Now, although Alfonso XIII had been booted in 1931, he had certainly kept the royal line going. A bit frighteningly, he had married a granddaughter of England's Queen Victoria, but since the Spaniards had been studiously not marrying protestants (English or German) before this, she wasn't a cousin of any sort. Their son, Juan, though he was alive in 1975 (and died in 1993, at age 80), was never to become King of Spain. Franco didn't find him malleable enough. He had married a minor noblewoman, who was also not a cousin, although was probably related if you went back a few hundred years. And their son, Juan Carlos, was the man Franco picked to become King.

Juan Carlos I was thirty-seven when he acended the throne. He had been designated as Franco's successor since 1969, giving the old dictator six years to mold the young man into the ruler he wanted him to become. Conservative, traditional, authoritarian - a King to uphold the fascist Spain Franco had created.

On his accession, November 22, 1975, Juan Carlos proclaimed not only his kingship of Spain, but his plans to turn Spain into a democracy. The old man hadn't succeeded in molding him so well, after all. The first democratic election since 1936 was held in 1977. A new constitution was approved by referendum the following year. Franco was spinning in his grave fast enough to generate electrical power.

But the reactionary forces weren't quite finished. The test of any democracy is its ability to transition power. That test came for the fledgling Spanish government in 1981, when the king's conservative party (which had ruled since 1977) was to hand over power to the left-wing party which had just won a parliamentary majority. The army took exception, and on February 23, the tanks rolled. Pro-Franco officers stormed into parliament and demanded that the government be changed.

Except. At 1 am, the king appeared on national television, ordering all the troops back to their barracks, and reassuring the people that the transition of power would occur as planned, and that Spain was and would remain a democracy. The revolting officers stood down, and the coup was averted.

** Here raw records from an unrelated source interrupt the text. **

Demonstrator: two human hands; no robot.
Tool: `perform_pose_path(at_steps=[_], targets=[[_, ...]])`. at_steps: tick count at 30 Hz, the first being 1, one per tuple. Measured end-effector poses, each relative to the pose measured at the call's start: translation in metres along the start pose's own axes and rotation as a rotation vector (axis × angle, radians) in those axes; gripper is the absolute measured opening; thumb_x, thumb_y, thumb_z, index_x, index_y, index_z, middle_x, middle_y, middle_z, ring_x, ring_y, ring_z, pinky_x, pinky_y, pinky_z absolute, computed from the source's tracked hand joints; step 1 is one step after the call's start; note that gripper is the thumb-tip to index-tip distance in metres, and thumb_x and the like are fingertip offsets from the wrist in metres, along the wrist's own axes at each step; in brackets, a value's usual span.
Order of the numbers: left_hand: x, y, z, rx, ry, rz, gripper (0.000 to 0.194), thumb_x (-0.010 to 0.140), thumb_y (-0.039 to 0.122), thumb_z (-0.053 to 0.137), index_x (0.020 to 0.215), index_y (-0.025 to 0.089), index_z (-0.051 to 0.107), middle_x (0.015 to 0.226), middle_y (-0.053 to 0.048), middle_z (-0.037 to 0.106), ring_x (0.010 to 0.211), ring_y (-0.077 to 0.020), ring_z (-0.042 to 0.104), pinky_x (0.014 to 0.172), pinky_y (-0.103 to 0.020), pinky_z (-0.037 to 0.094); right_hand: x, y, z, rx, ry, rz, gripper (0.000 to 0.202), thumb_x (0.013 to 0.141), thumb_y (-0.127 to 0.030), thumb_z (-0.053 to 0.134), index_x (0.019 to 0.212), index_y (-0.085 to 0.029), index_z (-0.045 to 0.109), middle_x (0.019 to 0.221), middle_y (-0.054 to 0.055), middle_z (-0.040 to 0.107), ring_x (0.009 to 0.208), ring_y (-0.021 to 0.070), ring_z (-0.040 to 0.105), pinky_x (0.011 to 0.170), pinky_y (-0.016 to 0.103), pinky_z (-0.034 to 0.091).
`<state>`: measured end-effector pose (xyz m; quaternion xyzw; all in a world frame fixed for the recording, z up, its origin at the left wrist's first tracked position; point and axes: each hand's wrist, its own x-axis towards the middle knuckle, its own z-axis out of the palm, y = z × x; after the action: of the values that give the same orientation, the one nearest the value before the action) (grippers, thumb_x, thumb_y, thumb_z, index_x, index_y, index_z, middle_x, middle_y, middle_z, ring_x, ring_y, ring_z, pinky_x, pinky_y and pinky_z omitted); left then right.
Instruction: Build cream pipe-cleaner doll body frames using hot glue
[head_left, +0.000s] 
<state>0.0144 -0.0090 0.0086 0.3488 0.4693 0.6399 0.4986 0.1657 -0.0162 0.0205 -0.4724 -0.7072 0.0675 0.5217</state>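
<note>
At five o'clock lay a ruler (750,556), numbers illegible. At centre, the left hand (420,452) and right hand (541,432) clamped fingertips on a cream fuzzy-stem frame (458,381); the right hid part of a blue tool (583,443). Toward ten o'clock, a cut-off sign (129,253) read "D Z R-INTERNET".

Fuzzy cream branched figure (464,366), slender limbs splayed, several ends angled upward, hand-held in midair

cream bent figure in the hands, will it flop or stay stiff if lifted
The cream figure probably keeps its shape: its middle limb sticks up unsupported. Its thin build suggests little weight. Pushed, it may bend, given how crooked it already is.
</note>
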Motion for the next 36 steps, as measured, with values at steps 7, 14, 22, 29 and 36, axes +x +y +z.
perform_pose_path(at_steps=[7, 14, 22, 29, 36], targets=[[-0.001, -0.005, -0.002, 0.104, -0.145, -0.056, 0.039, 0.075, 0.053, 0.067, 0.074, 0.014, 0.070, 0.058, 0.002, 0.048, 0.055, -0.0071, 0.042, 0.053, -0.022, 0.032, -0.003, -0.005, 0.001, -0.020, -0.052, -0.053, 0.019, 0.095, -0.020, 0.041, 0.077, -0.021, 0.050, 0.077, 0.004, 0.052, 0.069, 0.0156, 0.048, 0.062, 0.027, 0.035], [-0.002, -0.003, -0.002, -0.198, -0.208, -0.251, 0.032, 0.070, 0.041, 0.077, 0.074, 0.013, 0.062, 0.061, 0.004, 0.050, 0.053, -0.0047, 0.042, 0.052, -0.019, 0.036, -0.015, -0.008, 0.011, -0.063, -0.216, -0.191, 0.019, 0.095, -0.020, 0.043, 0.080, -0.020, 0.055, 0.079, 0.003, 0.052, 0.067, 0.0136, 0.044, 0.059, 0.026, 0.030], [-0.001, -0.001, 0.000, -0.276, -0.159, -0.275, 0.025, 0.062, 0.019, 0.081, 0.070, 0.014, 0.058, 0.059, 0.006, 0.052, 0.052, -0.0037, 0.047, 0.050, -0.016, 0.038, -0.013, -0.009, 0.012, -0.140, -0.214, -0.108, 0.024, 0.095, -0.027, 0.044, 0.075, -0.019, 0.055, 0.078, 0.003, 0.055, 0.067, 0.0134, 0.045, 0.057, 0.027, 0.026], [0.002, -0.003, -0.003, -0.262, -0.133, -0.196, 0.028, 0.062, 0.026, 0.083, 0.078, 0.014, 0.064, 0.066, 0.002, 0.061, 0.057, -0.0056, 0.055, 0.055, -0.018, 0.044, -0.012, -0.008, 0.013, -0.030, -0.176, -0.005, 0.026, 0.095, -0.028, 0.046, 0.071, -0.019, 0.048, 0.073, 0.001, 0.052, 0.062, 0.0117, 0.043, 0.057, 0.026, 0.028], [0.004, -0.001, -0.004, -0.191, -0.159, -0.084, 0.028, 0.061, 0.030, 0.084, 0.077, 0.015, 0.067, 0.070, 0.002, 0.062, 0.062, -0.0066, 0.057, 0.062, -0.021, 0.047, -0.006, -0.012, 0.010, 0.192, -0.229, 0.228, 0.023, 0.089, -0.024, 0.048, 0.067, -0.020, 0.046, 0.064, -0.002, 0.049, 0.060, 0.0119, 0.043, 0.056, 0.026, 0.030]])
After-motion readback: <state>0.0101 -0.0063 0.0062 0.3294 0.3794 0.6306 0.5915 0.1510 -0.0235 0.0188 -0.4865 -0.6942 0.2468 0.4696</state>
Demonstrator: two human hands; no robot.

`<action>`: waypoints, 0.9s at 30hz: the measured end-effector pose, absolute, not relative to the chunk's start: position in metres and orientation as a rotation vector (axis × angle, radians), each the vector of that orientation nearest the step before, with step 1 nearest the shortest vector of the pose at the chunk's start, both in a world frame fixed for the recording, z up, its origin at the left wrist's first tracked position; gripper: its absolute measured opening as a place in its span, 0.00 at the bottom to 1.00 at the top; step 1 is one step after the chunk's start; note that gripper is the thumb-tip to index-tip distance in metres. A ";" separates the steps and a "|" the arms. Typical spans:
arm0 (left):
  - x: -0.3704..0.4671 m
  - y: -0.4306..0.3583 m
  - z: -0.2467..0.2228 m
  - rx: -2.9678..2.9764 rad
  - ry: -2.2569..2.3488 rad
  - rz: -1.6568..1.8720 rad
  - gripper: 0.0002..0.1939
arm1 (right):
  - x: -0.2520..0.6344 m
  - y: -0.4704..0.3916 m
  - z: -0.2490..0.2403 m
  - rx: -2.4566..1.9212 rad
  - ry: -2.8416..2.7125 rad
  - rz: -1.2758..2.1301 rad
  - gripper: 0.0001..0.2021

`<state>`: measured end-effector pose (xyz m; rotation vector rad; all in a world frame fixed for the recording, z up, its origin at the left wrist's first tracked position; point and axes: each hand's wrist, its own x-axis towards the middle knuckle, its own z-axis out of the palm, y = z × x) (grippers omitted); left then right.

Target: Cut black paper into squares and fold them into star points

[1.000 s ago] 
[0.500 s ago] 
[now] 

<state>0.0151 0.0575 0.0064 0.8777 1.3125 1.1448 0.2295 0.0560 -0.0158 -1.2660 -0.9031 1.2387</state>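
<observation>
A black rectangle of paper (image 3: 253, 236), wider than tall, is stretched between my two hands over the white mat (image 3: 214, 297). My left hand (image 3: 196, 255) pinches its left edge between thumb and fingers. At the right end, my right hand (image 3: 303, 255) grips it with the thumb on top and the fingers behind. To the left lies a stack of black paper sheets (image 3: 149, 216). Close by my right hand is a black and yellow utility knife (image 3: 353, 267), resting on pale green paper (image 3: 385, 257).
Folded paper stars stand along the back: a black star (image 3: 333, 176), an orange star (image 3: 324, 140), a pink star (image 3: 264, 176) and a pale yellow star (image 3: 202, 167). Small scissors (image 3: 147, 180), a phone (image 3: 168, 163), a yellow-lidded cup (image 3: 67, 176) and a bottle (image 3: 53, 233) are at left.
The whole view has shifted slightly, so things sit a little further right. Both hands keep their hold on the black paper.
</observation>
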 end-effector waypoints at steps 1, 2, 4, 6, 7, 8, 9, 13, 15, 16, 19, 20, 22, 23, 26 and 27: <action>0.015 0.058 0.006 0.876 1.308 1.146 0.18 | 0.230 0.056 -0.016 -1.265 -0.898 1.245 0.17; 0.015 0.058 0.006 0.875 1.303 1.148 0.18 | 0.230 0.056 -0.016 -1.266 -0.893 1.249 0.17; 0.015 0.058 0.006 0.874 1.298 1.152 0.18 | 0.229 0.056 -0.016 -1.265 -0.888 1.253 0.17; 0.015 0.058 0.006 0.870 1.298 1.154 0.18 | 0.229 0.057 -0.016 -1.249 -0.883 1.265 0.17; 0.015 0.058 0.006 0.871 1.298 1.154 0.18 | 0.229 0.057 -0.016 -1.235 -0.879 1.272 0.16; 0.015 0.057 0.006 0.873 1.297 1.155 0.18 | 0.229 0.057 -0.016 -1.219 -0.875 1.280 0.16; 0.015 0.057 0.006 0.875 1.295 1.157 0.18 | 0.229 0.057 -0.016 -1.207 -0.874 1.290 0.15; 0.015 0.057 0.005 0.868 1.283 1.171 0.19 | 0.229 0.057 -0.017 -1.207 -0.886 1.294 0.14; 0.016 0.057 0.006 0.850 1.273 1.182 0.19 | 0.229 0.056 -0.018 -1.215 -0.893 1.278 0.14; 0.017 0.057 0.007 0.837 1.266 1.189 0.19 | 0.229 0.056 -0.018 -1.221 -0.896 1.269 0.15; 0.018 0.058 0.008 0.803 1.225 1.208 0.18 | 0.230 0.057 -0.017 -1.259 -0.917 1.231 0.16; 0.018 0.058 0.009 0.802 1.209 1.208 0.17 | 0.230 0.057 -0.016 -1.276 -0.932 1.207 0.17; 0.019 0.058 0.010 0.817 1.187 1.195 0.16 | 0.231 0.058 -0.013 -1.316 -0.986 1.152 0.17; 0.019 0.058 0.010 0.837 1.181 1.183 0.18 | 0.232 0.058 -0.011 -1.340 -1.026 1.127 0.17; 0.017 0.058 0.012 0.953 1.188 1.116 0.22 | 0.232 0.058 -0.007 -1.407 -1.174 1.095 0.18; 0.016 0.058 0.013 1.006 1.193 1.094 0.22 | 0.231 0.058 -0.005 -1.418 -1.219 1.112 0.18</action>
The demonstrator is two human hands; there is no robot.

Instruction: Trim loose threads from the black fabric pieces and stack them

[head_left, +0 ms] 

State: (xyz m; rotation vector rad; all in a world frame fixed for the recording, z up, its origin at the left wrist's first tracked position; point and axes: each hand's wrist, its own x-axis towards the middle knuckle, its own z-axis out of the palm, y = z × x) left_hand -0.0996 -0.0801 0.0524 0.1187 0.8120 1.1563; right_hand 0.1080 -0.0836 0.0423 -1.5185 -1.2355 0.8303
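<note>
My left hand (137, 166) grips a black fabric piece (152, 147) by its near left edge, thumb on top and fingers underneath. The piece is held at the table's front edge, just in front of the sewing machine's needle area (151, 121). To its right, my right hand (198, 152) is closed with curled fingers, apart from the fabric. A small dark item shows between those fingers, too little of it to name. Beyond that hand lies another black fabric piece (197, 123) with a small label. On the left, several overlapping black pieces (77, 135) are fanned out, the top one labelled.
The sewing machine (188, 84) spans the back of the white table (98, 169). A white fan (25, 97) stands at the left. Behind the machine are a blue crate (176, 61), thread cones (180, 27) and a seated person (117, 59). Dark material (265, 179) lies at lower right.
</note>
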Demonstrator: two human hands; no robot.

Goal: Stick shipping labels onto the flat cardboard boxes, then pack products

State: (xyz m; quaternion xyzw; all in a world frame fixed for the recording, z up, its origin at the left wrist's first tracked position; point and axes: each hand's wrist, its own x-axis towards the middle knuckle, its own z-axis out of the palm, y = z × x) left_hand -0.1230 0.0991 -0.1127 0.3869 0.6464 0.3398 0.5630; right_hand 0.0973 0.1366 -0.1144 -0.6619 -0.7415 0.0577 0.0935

Since then, the parliamentary majority has come and gone for a number of parties, as it does in other democracies. None of them have remade Spain in their image, as the right-wing coup leaders feared. And Spain has never again flirted with revolution.

Spaniards love their king. Everyone in Spain who is old enough remembers that night, the night the king came on the television and saved democracy. It's an event that redefined the country - and the monarchy. Juan Carlos could have been an absolute monarch. He chose not to be. He put his rule on the line. And rather than the obedience of his people, he has their love.

Which is the most impressive thing a Spanish monarch has done in over five hundred years.

He married, by the way, a Greek princess. Which actually means a German-Dane, since the modern Greek monarchy was established in 1833 when the 17 year-old Prince Otto of Bavaria was given the Greek throne by Britain, France, and Russia. Yeah, the actual Greeks didn't have much say. Of course, they threw him out 1862, but then the British put in Prince William of Denmark as King of Greece instead, and the Greek monarchy has been substantially Danish since then.

But I'll save that for another time.